Capítulo 33 - Uma voz doce, uma verdade áspera.
O sol se pôs, tornando a paisagem antes dourada em uma enorme vastidão escura. Ítalo o observou desaparecer entre os montes de areia no horizonte. Na verdade, eram dunas, mas isso não importava. Era apenas a sua mente tentando o distrair. Não havia muito o que fazer naquele momento além de andar. Mesmo apôs serem atacados por ladrões, as coisas não mudaram tanto. Continuavam viajando de noite e dormindo durante o dia, com a diferença de que agora um ficava acordado em vigia enquanto o resto dormia, alternando com outro quando o sol subia até certo ponto. Era difícil para ele, quando era a sua vez, decidir qual era o ponto certo. Sempre acordava o próximo vigia antes ou depois da hora certa, o que deixava os outros transtornados, principalmente Marcelo.
O ataque em si não foi tão ruim. Ninguém ficou ferido, a exceção do ladrão que teve os dedos quebrados por Tyler. Pamela o atou com pedaços rasgados de tecido, orientando para que não se movesse tanto. Ela queria que eles o levassem também, até que seus ferimentos melhorassem. Ele disse que seus companheiros retornariam e o ajudariam
Tyler viu essa observação como um motivo para “calar” o ladrão. Algo que Pamela se opôs piamente. Eles o deixaram lá. Mesmo desconfiados, eles seguiram na direção indicada por ele. Ítalo não sabia se essa era a escolha correta, mas não é como se ela fosse sua.
O ar frio e seco assolava seu corpo. A lua não apareceu, tornando a noite estava mais escura. Felizmente seus olhos aos poucos estavam se acostumando com a escuridão. Mesmo assim precisava tomar cuidado onde pisar.

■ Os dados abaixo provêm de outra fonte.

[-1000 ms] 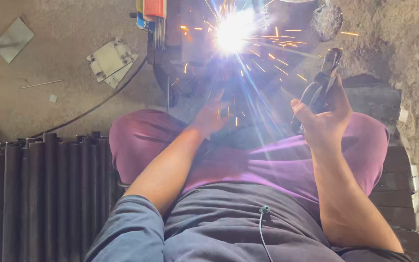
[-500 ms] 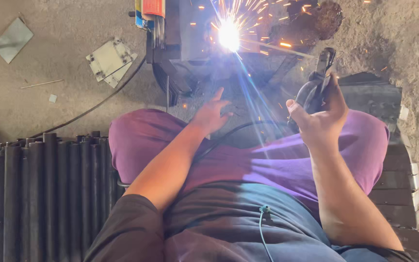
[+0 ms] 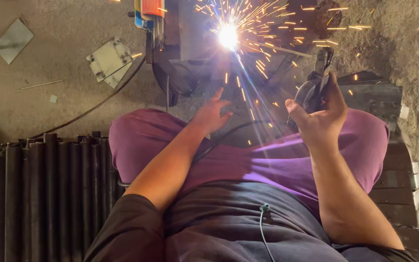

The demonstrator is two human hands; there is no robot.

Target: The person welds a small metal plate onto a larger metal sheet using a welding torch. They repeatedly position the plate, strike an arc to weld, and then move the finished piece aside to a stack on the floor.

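The electrode holder (image 3: pixel 316 85), a dark clamp-like tool with a thin welding rod (image 3: pixel 287 50) reaching out from it, is sitting in the right hand (image 3: pixel 322 120), raised just above the right knee of the purple trousers (image 3: pixel 364 145). The fingers are closing round its handle in a firm grip, thumb along the near side. The rod's far tip is burning at a bright arc (image 3: pixel 229 36) against the dark metal workpiece (image 3: pixel 190 63) on the floor ahead, and sparks are flying outward over the knees. The holder looks stiff and fairly heavy for its size, dragged by its cable; the insulated handle is the place to hold it, since the rod and jaws will be hot and live. The rod itself looks thin and slightly springy, so its tip will be wavering unless the wrist is steady. The left hand (image 3: pixel 212 114) is resting loosely open beyond the left knee, fingers spread and holding nothing, near a dark cable (image 3: pixel 224 138) running across the lap. To the left a row of dark steel tubes (image 3: pixel 44 189) is lying side by side, and small flat metal plates (image 3: pixel 108 60) are lying on the dusty concrete floor (image 3: pixel 49 111).
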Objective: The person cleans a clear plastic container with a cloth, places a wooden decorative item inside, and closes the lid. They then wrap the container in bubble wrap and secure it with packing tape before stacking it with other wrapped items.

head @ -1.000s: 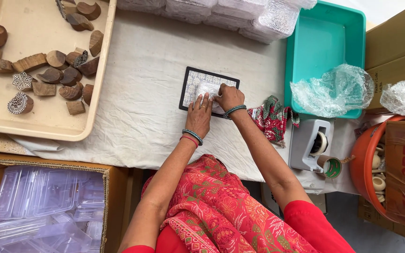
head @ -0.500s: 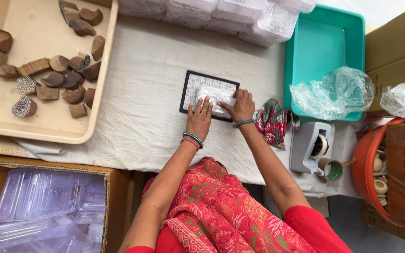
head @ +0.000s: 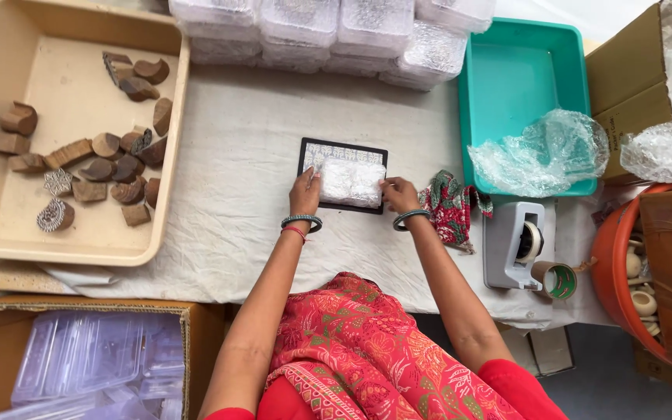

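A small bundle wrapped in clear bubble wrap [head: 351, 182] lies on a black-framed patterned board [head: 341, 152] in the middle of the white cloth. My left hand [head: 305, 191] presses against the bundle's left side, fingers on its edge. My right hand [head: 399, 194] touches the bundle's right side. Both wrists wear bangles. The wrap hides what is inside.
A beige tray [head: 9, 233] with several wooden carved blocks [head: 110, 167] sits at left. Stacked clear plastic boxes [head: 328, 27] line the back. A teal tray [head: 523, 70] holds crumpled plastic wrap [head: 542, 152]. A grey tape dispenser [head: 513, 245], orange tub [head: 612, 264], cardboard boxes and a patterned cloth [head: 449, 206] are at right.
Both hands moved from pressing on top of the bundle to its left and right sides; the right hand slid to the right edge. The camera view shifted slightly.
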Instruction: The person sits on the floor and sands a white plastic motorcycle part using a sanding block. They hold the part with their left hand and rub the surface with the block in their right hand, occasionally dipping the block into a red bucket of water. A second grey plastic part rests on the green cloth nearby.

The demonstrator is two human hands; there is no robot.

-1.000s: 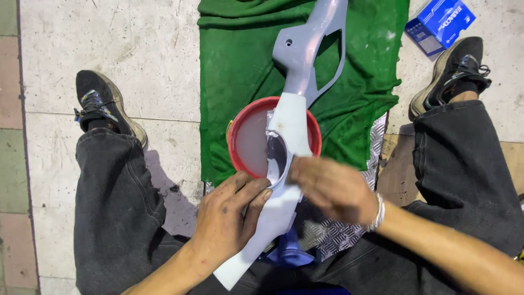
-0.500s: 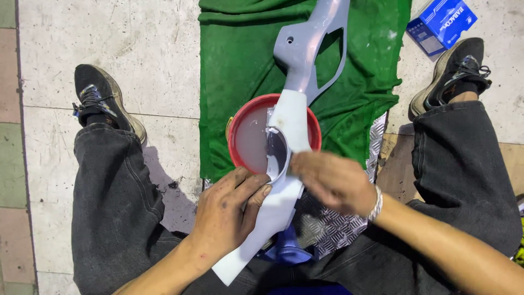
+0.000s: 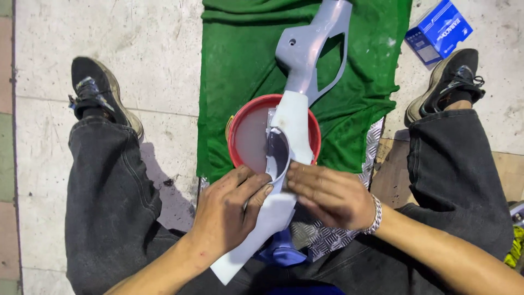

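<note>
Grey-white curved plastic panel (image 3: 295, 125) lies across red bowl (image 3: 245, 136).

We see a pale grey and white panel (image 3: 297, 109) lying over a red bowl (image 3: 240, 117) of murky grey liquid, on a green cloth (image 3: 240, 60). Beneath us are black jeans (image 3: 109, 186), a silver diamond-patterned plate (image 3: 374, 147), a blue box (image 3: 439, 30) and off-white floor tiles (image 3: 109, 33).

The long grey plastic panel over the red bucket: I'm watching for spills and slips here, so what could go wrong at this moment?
1. The long grey plastic panel lies across the red bucket of cloudy liquid; pressing unevenly might tip the bucket onto the green cloth.
2. The left hand and right hand grip only its lower end, so the far end could swing or slip.
</note>
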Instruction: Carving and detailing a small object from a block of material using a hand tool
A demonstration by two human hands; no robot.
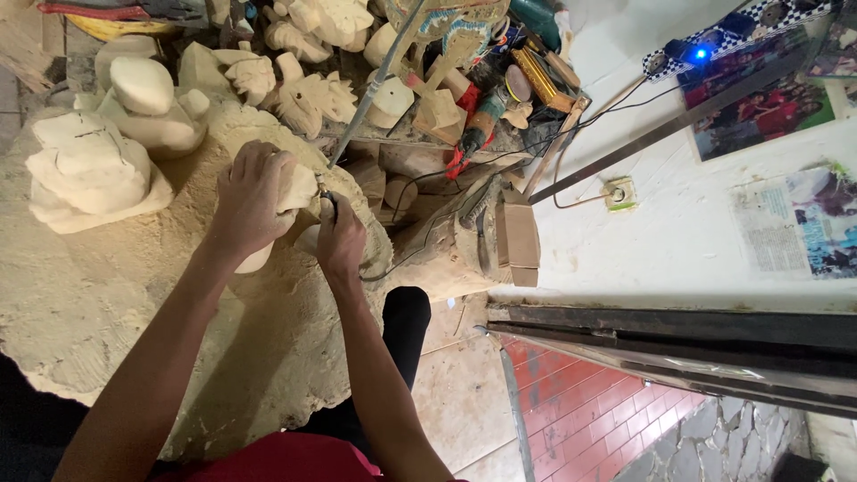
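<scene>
My left hand (250, 201) grips a pale wooden carving (299, 189), pressing it down on a dust-covered work surface (89, 303). My right hand (341, 239) is shut around a rotary carving tool (327, 203), its tip touching the carving's right side. A grey flexible shaft (375, 85) runs from the tool up and away. Most of the carving is hidden under my left fingers.
Rough pale carved blanks (89, 174) stand at the left and several more (312, 89) crowd the back. A power tool with red parts (478, 129), cables (420, 183) and a wall socket (619, 193) lie right. A white wall (678, 241) holds pictures (768, 107).
</scene>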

Ao longe escutavam sons altos e distantes, parecidos com uivos. Marcelo dissera que não precisariam se preocupar com predadores desde que eles estivessem em menor número. Além de agora eles poderiam se defender com armas pegadas de algumas ruínas encontradas pelo caminho. Tyler achou apropriado levar algumas desde o ataque dos ladrões. Todos concordaram, mesmo Pamela, que era tão aversa a violência.
Tyler levava consigo uma alabarda, Pamela escondia uma adaga em suas roupas, Ítalo achara engraçado a forma tímida como ela a pegara. Apesar de já levara estranha adaga que encontrara na caverna a qual acordaram, ele mesmo pegara para si uma espada curva do tamanho de seu de seu braço. Não porque achava que conseguiria usar, mas sim por ficar fascinado pelos entalhes em seu cabo. Não era tão pesada para ele carregar, e a bainha podia ser atada na cintura. A quantidade de ruínas e túmulos transformaria aquela enorme estrutura escarpada como um dos maiores sítios arqueológicos em seu mundo. Cada estrutura caída por onde passavam fazia seus olhos brilharem.

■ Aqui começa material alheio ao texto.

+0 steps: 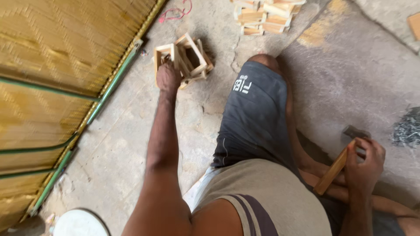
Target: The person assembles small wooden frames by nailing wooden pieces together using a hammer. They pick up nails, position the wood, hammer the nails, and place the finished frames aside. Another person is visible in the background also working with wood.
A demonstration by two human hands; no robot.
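Left hand [168,76] grips wooden frames [186,59]; right hand [365,164] holds hammer [337,168].

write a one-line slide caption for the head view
Left hand grips small wooden frames on the concrete floor while right hand holds a hammer.

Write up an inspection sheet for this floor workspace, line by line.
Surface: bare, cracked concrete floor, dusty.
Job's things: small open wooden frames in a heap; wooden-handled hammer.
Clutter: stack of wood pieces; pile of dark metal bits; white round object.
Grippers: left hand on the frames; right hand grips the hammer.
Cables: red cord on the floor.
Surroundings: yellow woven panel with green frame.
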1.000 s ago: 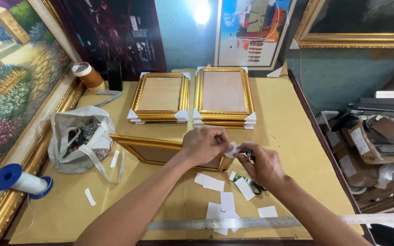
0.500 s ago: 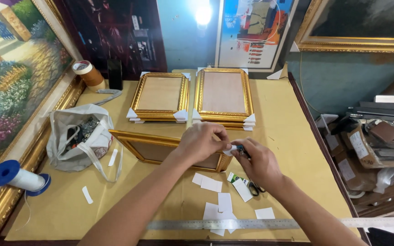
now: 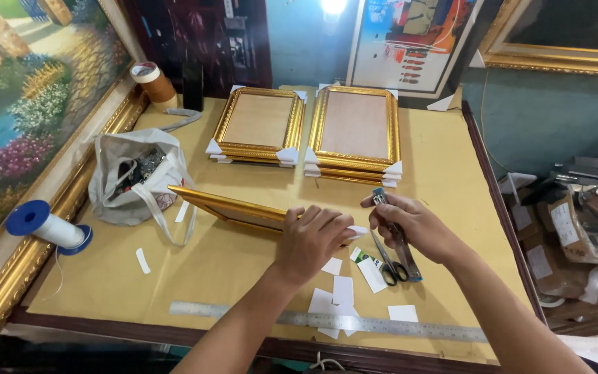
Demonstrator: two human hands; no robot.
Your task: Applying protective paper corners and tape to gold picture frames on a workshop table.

Mas a mesma animação não podia ser vista em seus companheiros de viagem. Daisy demonstrava o medo e a preocupação de sempre, e Pamela, mesmo se esforçando para acalmá-la, estava ficando cada vez mais inquieta. As reclamações de Marcelo eram cada vez mais frequentes, e Tyler era um mistério. As vezes calmo e soturno, outras vezes falante e jocoso. Parecia uma pessoa diferente a cada virada de lua, mas ainda assim, de alguma forma, ele era confiável. Até Marcelo tinha de admitir isso. E não era para menos.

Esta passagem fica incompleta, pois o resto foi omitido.